For years, food activists like Michael Pollan have urged the federal government to appoint a food czar to develop a new national policy framework that would knit together the many arenas of civic life connected by the stuff on our plates: health, agriculture, the environment, fair prices for farmers, justice for farmworkers, and affordable fruits and vegetables for low-income earners.

Policymakers have traditionally placed each of these facets in distant silos. This has resulted in a food system in which the United States Department of Agriculture incentivizes farmers and food manufacturers to produce food in ways that pollute rivers and encourage obesity, while other federal agencies spend billions to deal with the ensuing environmental and human health consequences. The idea is that by integrating these disparate policies and government functions under one single umbrella, they can be more readily shepherded toward the goal of a healthy, just and sustainable food system.

While the current U.S. administration shows not even a faint glimmer of interest in doing so, Canada appears well on its way to realizing its own version of this long-held vision. Not that the Canadian version is perfect, but food activists say the government is taking a big step in the right direction.

In the spring of 2017, Prime Minister Justin Trudeau’s agriculture minister, Lawrence MacAulay, began soliciting public input for a national food policy, including a nationwide listening tour and an online survey that garnered 45,000 responses. The resulting report, released in September, paints a picture of what the future of food in Canada might look like.

“The idea is to do away with the siloed systems that we have now and institute a comprehensive policy that puts more healthy, Canadian-grown food on the plates of all Canadians,” says Diana Bronson, executive director of Food Secure Canada, a coalition of grassroots organizations that has been pushing the federal government to create a national food policy for the past decade. “Michael Pollan himself told me how much the American advocates for a national food policy have been inspired by what we’re doing in Canada,” she says.

But a report is one thing; action is another.

“The report says that they’re going to recognize food as a key determinant of human health,” says Bronson. “It’s like, great, what are you going do about that? Are you going to stop serving mush in hospitals? It’s actually quite significant to see that the government is listening and that we are, in fact, being heard, but now we need to see what the details are.”

In any discussion about food security in Canada, the frigid climate — and the restrictions it places on food production — is an elephant in the room. “Buying local” is a popular concept north of the border but a limited reality: Up to 80 percent of Canada’s fruits and vegetables are imported, mostly from the U.S. Changing that ratio should be a top focus of the nation’s revised food policies, says Bronson.

It’s perhaps no coincidence that Trudeau paid a visit to Lufa Farms, a rooftop greenhouse operation in Montreal, just as the government kicked off its food policy listening tour last spring. Lufa’s three greenhouses provide fresh produce to more than 10,000 families year-round.

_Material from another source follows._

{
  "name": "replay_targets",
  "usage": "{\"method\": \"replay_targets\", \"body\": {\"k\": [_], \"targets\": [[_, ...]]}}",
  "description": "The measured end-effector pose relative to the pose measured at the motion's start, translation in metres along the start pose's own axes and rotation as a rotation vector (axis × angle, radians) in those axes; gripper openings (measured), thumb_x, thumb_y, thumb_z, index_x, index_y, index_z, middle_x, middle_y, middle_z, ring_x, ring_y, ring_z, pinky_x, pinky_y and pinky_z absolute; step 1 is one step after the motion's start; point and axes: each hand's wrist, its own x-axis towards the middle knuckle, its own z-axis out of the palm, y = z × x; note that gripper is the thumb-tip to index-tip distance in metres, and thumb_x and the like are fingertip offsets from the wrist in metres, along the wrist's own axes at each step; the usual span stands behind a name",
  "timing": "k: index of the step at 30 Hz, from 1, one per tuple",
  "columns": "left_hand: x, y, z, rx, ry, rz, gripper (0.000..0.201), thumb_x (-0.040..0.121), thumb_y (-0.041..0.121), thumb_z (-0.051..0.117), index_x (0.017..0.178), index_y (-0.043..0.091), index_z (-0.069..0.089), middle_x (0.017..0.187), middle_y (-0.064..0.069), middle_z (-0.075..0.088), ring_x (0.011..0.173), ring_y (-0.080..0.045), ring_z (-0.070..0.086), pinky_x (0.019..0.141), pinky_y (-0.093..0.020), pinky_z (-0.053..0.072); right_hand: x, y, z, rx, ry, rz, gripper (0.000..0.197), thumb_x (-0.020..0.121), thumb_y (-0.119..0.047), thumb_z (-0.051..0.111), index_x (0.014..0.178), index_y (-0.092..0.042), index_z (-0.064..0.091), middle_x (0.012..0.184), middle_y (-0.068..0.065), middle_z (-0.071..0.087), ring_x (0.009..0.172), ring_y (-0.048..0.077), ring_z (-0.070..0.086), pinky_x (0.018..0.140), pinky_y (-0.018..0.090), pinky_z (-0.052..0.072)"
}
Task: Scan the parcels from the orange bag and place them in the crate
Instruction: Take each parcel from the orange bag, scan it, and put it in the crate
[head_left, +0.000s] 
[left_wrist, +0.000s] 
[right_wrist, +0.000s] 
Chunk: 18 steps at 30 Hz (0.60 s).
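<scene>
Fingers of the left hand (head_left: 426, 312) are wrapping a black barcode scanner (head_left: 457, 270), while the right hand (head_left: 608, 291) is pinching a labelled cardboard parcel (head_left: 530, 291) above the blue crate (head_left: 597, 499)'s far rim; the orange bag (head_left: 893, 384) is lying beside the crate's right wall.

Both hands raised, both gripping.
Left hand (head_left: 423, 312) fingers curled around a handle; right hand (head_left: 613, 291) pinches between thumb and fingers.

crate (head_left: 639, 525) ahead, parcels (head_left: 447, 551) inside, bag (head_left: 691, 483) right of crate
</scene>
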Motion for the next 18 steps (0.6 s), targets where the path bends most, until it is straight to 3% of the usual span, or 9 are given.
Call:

Canada has a thriving indoor vegetable industry, based on ground-level greenhouses located primarily in southern Ontario and the coastal areas of British Columbia. However, it produces copious amounts of greenhouse gases due to the energy required for heating — which offsets any emissions saved by producing food closer to where it is consumed. ­­

Lufa’s rooftop structure skirts this glaring contradiction by making use of the heat that rises from the building below. By getting double duty out of a building’s energy footprint, the company estimates that it uses half the fossil fuels than if it constructed its greenhouses on the ground. “Food miles,” and their associated carbon footprint, are further reduced by locating greenhouses within walking or cycling distance of customers.

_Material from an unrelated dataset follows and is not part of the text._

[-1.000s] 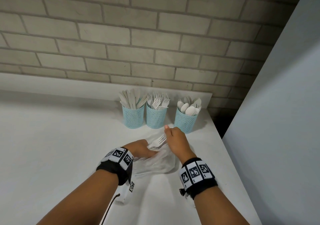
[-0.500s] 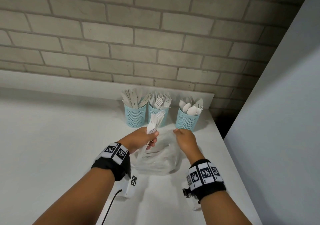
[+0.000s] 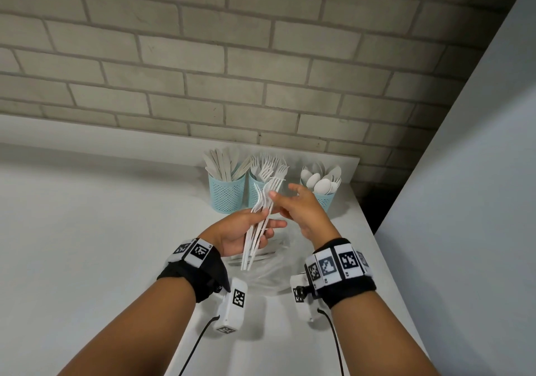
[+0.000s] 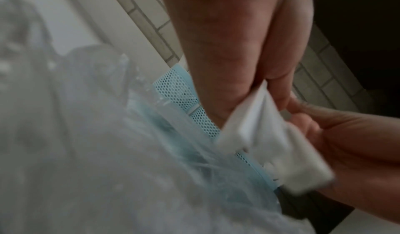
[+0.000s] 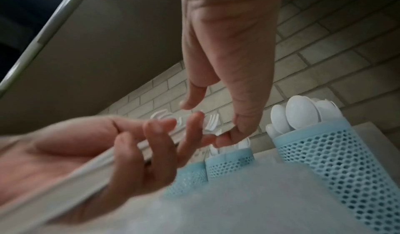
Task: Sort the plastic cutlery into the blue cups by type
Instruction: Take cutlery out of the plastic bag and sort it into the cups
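Observation:
My left hand (image 3: pixel 271 221) grips a bundle of white plastic forks (image 3: pixel 256 230) by the handles, tines up, above a clear plastic bag (image 3: pixel 269 274). My right hand (image 3: pixel 282 191) is beside the fork heads. Its thumb touches them and its other fingers are spread and relaxed. Three blue mesh cups stand at the back. The knife cup (image 3: pixel 224 197) is on the left. The fork cup (image 3: pixel 255 193) is in the middle, partly hidden by the bundle. The spoon cup (image 3: pixel 326 200) is on the right. The right wrist view shows the forks (image 5: pixel 103 162) across my left palm and the spoon cup (image 5: pixel 337 160).
The white table (image 3: pixel 87 245) ends at a brick wall (image 3: pixel 261 71) behind the cups. A grey panel (image 3: pixel 464 201) closes off the right side past the table edge. In the left wrist view the bag (image 4: pixel 86 152) lies crumpled in front of a cup (image 4: pixel 184 92).
My left hand has drawn the forks out of the bag and lifted them higher. My right hand has let go of the bag and risen to the fork heads.

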A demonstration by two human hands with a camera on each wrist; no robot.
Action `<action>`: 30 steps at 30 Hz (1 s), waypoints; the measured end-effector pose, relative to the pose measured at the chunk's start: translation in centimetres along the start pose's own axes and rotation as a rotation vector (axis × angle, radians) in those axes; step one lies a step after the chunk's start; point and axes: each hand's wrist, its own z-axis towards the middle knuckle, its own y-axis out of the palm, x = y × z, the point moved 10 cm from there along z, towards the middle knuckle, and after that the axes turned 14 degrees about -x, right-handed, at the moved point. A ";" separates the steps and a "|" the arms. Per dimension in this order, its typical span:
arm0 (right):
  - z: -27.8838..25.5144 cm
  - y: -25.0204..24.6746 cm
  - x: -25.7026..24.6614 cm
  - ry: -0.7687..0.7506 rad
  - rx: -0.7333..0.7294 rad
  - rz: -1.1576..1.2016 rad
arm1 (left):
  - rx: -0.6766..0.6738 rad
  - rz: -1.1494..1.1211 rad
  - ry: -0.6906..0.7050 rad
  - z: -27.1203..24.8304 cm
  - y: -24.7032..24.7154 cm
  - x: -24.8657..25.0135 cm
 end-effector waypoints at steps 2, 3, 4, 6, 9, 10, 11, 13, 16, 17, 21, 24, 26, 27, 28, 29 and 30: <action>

But given the expense and complexity of building massive greenhouses on rooftops, is this a realistic solution for supplying fresh produce to Canadians on a mass scale? “Our vision is exactly that,” says Lauren Rathmell, who cofounded Lufa in 2010. Eight years later, having grown to nearly four acres of production, she says that Lufa has reached a scale where the numbers are starting to work. “Montreal is our test bed to prove that this model is sustainable, both economically and environmentally. It’s not going to happen in a five- to 10-year time frame, but our goal is to replicate this in other cities and create an entirely new food system. I feel like we’re just scratching the surface.”